## Instructions to follow
Read the lines below. Copy out any that hold the string "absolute".

## Records
########
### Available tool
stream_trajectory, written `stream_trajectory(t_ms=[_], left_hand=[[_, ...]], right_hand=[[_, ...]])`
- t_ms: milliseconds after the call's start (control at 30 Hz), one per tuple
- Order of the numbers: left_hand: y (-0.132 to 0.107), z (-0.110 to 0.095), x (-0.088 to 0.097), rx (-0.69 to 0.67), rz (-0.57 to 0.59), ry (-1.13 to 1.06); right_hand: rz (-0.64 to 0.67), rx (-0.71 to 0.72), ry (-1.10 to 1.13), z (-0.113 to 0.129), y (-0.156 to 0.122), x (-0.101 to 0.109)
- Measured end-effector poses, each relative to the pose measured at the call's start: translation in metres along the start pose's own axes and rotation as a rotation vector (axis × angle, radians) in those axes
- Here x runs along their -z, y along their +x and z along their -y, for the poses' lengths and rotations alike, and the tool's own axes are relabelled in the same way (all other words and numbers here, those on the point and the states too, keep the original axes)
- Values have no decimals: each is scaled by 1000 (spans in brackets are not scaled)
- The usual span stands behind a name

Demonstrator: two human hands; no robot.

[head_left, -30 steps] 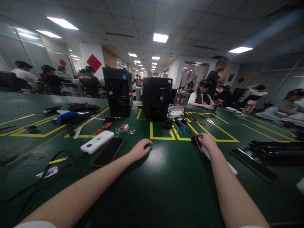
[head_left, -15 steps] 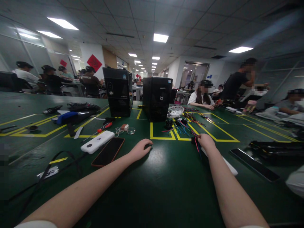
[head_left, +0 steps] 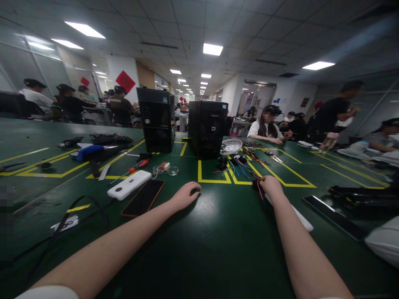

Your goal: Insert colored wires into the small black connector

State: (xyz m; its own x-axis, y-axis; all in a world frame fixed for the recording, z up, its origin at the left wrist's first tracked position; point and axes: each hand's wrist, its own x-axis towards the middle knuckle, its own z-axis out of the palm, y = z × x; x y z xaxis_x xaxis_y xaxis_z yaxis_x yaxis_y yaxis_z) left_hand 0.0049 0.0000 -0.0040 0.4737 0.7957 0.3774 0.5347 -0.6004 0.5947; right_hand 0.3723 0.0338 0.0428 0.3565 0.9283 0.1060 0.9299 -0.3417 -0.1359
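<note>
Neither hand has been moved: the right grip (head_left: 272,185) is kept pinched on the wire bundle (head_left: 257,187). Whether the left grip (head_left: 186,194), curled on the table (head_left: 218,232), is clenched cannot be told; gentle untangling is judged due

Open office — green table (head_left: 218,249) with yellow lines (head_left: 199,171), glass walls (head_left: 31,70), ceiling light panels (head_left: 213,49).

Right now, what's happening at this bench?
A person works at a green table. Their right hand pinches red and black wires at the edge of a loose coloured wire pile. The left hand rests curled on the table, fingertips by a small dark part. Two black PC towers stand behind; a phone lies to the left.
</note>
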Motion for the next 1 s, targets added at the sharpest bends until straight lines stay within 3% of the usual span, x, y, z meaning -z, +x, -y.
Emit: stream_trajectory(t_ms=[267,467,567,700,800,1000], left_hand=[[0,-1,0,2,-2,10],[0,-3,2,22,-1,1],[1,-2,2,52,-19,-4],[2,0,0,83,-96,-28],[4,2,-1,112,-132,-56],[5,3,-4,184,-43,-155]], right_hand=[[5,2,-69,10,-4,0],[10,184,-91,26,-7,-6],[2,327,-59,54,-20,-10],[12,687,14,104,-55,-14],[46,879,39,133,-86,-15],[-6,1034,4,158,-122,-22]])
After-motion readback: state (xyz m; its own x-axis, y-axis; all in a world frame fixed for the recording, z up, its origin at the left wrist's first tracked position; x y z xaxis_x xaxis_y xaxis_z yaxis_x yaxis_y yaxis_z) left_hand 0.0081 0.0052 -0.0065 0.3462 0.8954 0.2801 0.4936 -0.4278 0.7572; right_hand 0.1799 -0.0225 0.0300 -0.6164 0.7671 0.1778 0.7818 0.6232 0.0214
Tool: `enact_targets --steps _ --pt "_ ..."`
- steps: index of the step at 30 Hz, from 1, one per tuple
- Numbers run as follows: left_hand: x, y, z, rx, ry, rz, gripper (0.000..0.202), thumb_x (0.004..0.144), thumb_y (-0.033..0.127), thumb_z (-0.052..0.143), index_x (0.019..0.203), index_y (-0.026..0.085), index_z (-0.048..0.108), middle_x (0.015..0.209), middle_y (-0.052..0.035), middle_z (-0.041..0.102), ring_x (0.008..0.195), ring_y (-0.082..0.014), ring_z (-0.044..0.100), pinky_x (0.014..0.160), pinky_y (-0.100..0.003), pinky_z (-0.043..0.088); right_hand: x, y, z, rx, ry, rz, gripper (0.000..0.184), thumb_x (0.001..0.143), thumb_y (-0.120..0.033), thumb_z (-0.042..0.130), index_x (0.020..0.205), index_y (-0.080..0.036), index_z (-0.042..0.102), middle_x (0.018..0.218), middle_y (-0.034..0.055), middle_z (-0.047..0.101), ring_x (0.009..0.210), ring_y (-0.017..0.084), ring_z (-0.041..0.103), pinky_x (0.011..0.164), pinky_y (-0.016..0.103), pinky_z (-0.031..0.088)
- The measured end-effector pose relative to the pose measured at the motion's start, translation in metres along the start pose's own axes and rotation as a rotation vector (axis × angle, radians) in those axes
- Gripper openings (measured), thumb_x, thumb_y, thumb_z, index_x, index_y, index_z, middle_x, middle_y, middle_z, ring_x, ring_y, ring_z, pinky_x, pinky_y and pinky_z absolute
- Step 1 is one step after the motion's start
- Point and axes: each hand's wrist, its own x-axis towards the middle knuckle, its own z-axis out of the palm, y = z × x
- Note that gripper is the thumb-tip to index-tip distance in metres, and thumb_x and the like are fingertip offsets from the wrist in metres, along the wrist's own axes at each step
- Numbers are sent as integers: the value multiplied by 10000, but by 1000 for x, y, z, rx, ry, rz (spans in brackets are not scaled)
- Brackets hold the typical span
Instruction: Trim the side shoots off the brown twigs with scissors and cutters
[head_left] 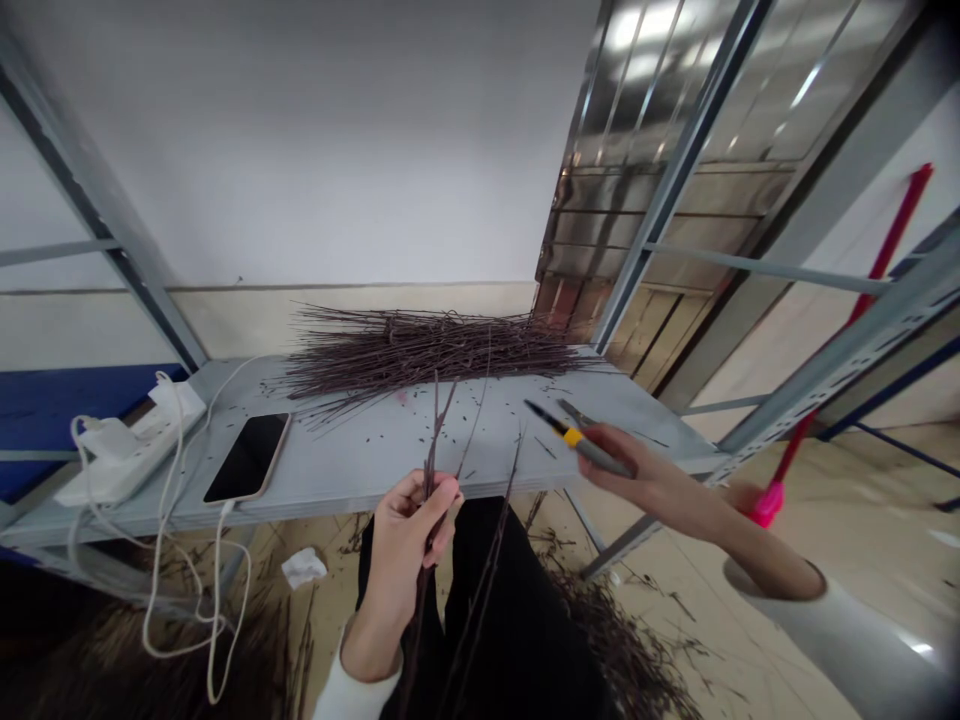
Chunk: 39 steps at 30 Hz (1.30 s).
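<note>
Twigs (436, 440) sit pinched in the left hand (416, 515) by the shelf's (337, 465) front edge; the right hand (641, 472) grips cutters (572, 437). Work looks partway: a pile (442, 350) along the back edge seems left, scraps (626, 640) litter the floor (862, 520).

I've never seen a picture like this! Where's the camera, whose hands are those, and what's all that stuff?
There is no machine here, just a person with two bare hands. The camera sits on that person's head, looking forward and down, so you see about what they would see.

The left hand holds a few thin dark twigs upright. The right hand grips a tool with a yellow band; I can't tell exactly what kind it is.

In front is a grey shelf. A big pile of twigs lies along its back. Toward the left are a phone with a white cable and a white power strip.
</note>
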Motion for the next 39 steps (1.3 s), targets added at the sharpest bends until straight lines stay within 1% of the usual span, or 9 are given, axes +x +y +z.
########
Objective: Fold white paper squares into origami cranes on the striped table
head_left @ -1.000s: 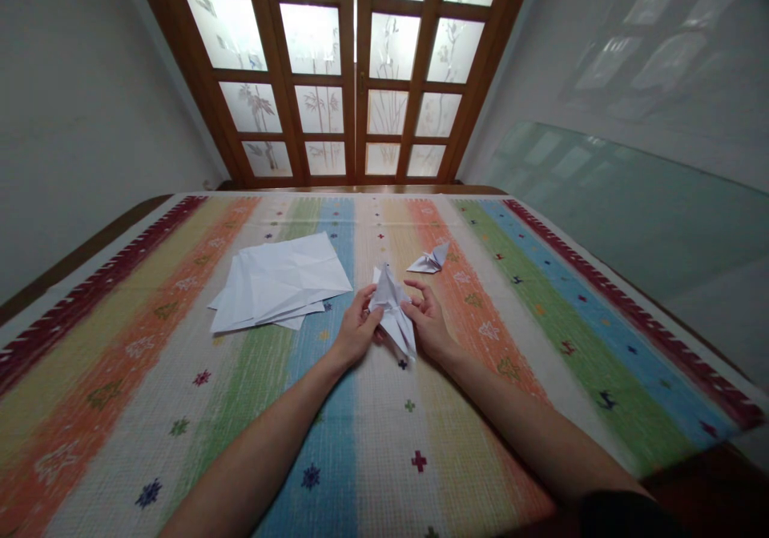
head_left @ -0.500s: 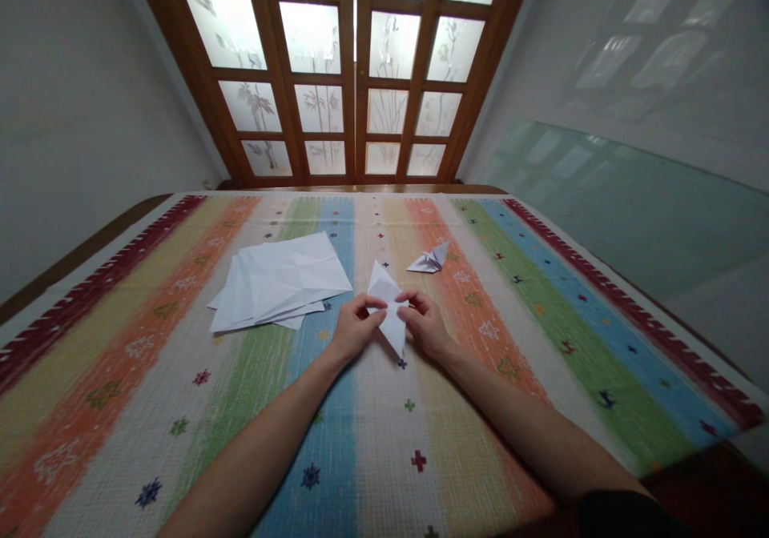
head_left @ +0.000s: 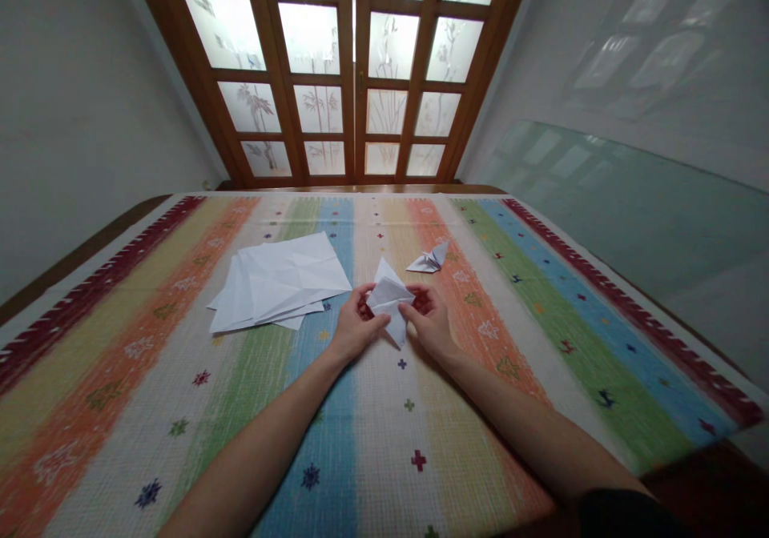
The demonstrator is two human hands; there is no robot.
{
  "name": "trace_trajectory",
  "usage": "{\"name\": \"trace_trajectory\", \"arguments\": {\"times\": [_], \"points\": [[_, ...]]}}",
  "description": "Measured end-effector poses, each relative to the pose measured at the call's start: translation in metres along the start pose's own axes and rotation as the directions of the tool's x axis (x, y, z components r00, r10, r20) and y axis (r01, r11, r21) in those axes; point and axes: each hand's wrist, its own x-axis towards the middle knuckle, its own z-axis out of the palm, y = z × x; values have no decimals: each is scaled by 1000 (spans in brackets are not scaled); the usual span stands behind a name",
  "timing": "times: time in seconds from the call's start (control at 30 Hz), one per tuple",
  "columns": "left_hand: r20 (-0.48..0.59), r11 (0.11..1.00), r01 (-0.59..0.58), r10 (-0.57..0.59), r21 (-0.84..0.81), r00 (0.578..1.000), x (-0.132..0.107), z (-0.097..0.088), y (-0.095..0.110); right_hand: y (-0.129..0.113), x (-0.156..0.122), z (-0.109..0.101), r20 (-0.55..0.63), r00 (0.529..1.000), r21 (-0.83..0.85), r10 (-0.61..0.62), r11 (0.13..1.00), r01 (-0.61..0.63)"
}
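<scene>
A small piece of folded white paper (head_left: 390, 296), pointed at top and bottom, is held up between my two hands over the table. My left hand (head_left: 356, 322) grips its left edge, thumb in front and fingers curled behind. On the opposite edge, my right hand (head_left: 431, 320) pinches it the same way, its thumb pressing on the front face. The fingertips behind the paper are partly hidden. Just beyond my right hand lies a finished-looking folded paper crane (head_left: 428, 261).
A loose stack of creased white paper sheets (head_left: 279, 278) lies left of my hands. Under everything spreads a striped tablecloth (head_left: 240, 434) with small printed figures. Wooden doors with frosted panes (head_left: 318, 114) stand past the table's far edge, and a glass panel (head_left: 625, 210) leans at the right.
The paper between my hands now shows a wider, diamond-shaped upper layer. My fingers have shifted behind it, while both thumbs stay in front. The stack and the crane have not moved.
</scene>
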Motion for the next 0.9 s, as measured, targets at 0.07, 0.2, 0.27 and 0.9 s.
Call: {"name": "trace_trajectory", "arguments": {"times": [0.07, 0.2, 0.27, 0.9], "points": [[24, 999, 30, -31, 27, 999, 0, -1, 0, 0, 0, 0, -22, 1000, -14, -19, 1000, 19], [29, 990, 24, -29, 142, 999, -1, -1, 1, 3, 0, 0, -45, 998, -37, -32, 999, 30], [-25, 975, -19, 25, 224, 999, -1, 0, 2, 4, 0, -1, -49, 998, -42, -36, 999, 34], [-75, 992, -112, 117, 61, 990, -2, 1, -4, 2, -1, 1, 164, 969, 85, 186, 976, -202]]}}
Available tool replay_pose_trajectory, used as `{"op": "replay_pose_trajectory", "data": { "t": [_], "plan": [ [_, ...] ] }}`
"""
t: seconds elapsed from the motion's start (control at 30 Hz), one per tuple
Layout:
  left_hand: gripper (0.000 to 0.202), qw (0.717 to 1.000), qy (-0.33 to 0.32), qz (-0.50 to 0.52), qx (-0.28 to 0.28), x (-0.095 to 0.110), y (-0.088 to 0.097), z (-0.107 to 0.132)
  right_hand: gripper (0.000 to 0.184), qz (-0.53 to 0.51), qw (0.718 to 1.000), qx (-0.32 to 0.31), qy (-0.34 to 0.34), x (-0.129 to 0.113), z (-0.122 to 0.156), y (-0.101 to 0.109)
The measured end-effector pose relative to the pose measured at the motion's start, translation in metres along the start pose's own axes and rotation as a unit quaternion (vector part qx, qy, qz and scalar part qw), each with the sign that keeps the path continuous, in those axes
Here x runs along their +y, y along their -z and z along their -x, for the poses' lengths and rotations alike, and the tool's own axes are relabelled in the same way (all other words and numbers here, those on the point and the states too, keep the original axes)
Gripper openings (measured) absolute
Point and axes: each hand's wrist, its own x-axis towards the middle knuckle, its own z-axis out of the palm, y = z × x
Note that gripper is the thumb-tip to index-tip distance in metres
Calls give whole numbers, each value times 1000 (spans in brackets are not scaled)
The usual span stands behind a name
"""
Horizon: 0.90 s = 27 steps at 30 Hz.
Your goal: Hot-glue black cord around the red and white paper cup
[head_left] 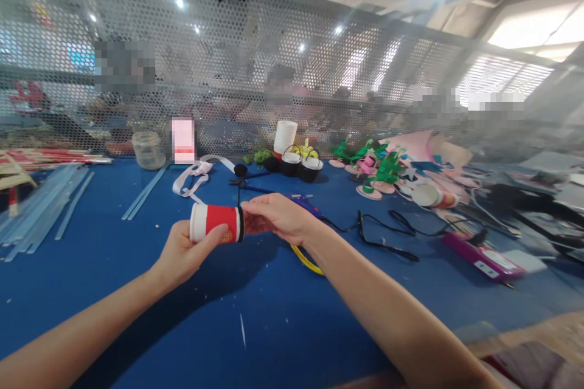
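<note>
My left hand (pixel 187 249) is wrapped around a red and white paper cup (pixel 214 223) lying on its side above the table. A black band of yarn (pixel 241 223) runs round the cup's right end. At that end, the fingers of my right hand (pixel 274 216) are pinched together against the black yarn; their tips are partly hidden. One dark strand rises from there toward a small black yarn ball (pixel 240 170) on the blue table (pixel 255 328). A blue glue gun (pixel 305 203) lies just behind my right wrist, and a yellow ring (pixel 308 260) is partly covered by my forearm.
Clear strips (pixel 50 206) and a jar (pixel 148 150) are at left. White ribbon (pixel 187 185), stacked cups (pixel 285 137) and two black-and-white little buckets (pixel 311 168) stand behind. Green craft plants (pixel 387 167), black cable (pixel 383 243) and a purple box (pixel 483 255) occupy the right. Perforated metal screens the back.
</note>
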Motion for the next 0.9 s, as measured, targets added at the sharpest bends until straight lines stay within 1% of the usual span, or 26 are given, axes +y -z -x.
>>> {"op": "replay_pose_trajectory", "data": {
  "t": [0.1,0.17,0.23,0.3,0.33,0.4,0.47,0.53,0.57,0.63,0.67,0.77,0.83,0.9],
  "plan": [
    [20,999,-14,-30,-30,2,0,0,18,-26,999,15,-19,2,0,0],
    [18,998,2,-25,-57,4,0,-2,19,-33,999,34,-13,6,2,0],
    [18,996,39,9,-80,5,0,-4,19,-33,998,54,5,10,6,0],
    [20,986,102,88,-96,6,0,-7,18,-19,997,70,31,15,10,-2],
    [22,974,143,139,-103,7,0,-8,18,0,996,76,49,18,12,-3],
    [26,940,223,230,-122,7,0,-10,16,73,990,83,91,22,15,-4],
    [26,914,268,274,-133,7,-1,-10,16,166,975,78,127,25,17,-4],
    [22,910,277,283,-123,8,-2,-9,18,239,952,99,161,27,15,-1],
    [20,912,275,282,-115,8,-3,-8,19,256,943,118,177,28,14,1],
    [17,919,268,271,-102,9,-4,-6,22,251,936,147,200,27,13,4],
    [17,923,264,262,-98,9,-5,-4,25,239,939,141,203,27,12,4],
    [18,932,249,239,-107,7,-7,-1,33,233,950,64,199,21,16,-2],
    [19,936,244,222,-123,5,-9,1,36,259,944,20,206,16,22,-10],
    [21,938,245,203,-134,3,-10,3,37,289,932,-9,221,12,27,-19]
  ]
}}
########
## Answer section
- Gripper openings (measured), thumb_x, thumb_y, thumb_z, index_x, index_y, index_z, middle_x, middle_y, middle_z, ring_x, ring_y, ring_z, pinky_x, pinky_y and pinky_z absolute
Gripper openings (measured) absolute

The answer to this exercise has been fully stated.